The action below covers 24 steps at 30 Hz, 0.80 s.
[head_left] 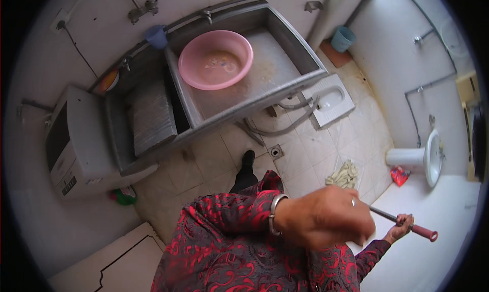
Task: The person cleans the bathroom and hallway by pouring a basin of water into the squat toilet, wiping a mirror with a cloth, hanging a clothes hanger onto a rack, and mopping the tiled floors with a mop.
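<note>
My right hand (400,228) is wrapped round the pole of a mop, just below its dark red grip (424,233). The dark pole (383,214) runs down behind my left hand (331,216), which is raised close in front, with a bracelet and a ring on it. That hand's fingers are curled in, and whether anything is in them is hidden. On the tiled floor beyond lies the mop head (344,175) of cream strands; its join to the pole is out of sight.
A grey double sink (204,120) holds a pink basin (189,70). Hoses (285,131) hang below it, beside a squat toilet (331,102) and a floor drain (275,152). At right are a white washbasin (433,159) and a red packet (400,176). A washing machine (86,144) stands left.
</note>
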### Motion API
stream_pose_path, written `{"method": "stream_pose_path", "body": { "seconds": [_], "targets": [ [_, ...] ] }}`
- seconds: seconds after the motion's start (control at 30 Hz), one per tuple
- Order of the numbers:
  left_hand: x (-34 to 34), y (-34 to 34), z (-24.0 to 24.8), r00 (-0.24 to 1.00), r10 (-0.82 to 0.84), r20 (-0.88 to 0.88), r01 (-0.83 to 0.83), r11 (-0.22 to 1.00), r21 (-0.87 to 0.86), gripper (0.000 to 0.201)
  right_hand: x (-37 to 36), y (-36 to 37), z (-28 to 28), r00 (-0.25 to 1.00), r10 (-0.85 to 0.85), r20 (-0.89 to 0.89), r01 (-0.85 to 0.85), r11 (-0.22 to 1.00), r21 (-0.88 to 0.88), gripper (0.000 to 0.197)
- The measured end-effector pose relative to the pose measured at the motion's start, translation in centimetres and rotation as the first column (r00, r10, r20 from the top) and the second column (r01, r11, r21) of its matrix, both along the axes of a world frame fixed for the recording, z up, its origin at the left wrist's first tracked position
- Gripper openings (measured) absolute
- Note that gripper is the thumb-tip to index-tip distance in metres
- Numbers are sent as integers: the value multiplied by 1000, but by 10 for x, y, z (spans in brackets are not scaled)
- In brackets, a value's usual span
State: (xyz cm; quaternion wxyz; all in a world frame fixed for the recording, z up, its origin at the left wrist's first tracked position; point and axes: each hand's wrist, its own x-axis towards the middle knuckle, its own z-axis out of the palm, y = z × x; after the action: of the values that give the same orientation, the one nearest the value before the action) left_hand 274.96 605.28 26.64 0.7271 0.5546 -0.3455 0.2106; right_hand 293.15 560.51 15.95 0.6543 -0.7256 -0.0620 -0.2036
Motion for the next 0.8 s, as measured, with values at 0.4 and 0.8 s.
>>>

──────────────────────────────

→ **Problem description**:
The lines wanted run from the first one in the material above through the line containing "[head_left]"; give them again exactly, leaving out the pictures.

→ **Solution to the exercise**:
The action below covers 24 steps at 30 Hz, 0.80 s.
[head_left] 

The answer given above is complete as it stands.